+++ Source data +++
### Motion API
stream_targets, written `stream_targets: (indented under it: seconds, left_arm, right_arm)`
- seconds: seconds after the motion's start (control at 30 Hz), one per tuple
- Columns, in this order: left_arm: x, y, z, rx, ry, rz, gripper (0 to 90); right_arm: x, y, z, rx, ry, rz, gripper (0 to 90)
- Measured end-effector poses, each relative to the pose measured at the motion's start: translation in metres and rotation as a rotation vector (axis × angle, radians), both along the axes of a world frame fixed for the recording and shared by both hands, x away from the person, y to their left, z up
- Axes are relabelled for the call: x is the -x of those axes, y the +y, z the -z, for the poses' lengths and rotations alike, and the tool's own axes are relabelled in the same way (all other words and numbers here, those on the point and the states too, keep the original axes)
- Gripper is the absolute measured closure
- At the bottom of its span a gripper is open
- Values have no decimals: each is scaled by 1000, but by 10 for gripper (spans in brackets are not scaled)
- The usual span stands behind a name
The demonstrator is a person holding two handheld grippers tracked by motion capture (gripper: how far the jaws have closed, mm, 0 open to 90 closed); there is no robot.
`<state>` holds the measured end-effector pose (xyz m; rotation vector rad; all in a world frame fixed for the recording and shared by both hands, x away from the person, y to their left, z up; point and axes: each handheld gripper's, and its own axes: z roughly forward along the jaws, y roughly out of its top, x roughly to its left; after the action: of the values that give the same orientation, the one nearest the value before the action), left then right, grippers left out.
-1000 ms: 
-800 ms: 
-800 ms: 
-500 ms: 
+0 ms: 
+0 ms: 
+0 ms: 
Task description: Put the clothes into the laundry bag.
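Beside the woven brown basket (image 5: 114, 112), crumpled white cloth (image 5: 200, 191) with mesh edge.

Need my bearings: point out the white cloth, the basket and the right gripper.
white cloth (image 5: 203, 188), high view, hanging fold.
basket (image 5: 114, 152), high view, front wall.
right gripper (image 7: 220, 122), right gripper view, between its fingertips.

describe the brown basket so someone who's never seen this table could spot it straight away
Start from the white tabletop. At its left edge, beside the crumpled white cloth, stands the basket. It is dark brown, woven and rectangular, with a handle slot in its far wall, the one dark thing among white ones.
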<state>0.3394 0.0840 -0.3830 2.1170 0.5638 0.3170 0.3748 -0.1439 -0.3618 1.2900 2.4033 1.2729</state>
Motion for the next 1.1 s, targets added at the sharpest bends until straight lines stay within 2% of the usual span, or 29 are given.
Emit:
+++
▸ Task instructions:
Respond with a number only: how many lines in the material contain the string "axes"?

▸ Response to the exercise:
3